In just 50 days, if it’s God’s will, I will be joining a team of peacemakers on a flight to Amsterdam to connect with a flight to our final destination — Kigali, Rwanda. I say, “God’s will,” because first, everything is subject to God’s will and, second, there seem to be an exorbitant number of variables that could change everything.
For a West Texas boy, these variables were once things I classified as “world events.” By that, I generally took them to be things that didn’t affect me directly. Over time, I’ve come to see that I’m affected by each and every thing that happens. As a result, I feel pain more often. I cry when I hear stories about children and puppies. My breath catches in my throat when I hear others sing with enthusiasm. I mourn at senseless death. I celebrate the deaths of those who lived well and left a legacy. I congratulate those who achieve. I encourage those who who try. I laugh at myself. I party with those who have experienced good things. Who knows, I might even dance some day.

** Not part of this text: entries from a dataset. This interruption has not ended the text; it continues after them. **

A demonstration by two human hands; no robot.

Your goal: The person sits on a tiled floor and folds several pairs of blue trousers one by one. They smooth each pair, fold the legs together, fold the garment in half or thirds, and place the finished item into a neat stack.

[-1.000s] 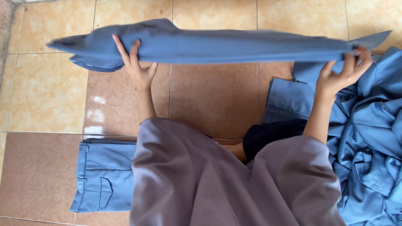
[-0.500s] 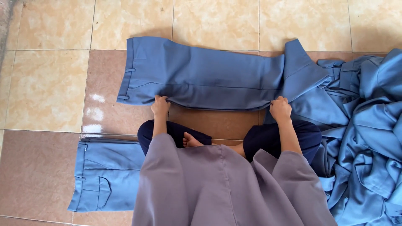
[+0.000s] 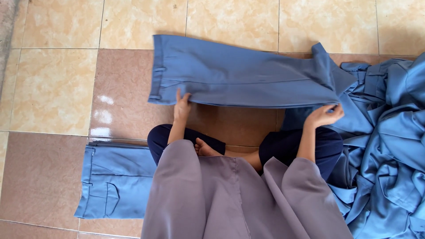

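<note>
A pair of blue trousers (image 3: 239,75) lies flat on the tiled floor in front of me, folded lengthwise, waistband to the left. My left hand (image 3: 181,106) pinches the near edge close to the waistband. At the leg end, my right hand (image 3: 325,116) grips the same near edge. I sit cross-legged in a long mauve top, with a bare foot (image 3: 204,148) showing between my knees.
A folded pair of blue trousers (image 3: 113,179) rests on the floor at my left. A heap of loose blue garments (image 3: 389,146) fills the right side. The floor has beige and brown tiles (image 3: 57,88).
The trousers, held up stretched between both hands a second ago, have come down flat on the floor. Both hands have drawn back to the near edge.
</note>
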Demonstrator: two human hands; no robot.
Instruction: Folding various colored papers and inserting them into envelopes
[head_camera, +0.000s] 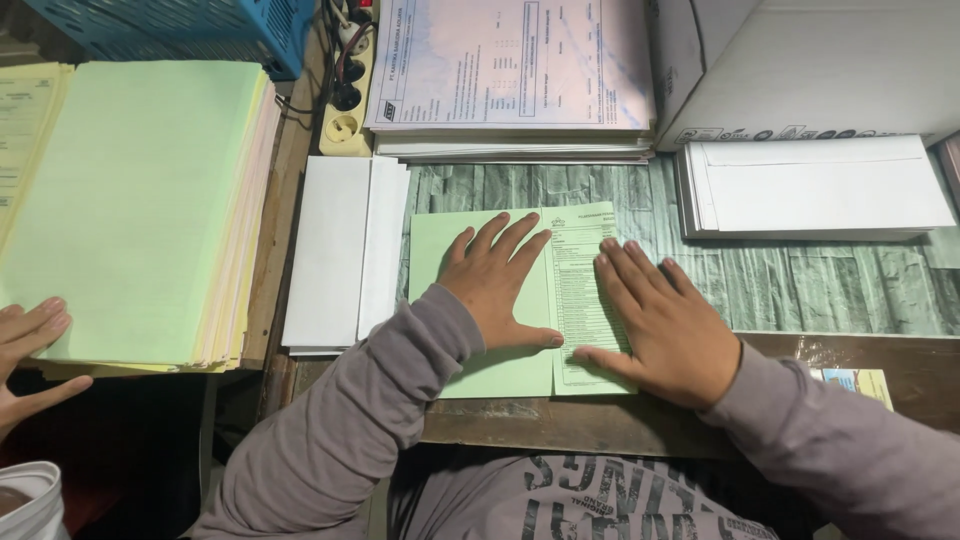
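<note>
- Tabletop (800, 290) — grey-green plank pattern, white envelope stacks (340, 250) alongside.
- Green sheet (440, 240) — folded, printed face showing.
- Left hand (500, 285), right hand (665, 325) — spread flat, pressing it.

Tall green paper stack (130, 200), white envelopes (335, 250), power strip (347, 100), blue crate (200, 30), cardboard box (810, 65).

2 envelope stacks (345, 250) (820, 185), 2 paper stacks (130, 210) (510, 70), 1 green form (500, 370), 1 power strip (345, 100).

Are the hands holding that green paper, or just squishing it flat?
Nothing is gripped. Both palms press a folded green sheet flat on the desk: the left hand on its blank part, the right hand on the printed flap.
</note>
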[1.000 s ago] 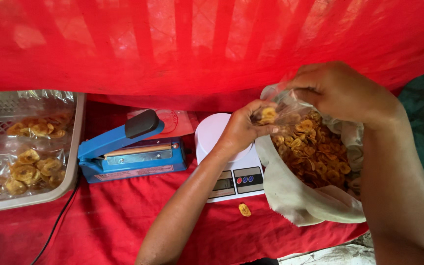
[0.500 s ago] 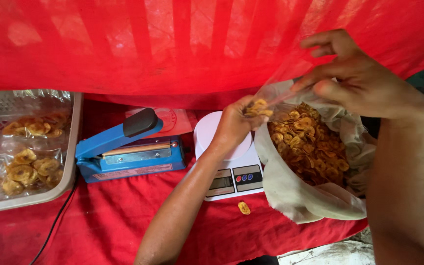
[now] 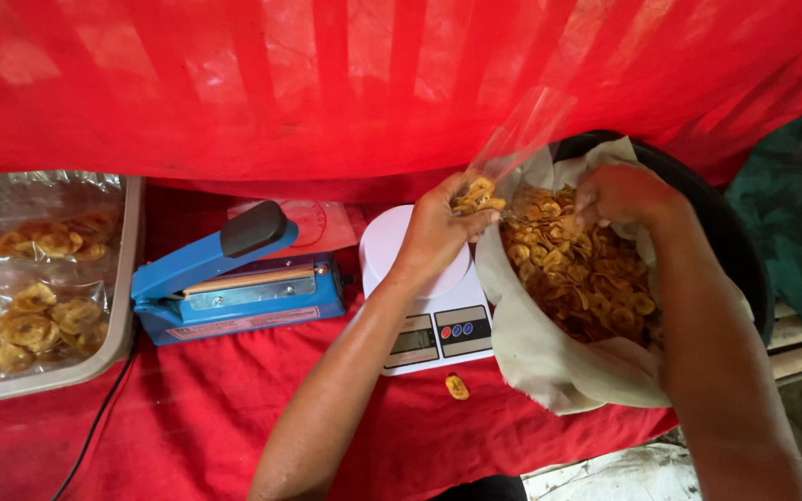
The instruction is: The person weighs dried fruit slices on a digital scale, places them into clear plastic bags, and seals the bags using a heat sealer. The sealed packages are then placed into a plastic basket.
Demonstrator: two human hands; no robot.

But for now, I’m seeing variables that could complicate our trip and our mission. Airliners that disappear mysteriously or that are shot down unmercifully. Outbreaks of Ebola virus and the real danger of contagion. Acts of terrorism that take the lives of innocent people. Missiles flying. Governments so focused inwardly that they have lost sight of humanity and a world conscience. Total disregard for the role of a higher power in all of this.
As you feel things growing dark, let me remind you that there is light all around. True, these variables could disrupt my plans for travel. Yet, in the midst of all these difficult things, there is hope.
There is hope in the potential of this trip, for example. Hope for those we will touch with our trainings in conflict resolution and servant leadership. Hope for the refugees we will visit. Hope for those otherwise-strangers we will encounter along the way. Hope that the lives of each and every team member will be propelled into a higher orbit of consciousness, sensitivity, and purpose.
But there is also abundant hope in the event this trip is canceled. I’ve come to know six other people who have come from diverse backgrounds to form a team. We’ve learned from each other. We’ve laughed together. We’ve experienced challenges. And in the next 50 days there will be much more.
There is hope in the very challenge of doing something different. Stepping boldly across the lines that define our comfort zone combines terror and possibilities in a single emotion that will forever change us.
I’ll be sharing more about this intended journey. I invite you to join us through your thoughts and your prayers. We’ll be mindful of you and the variables you face, too.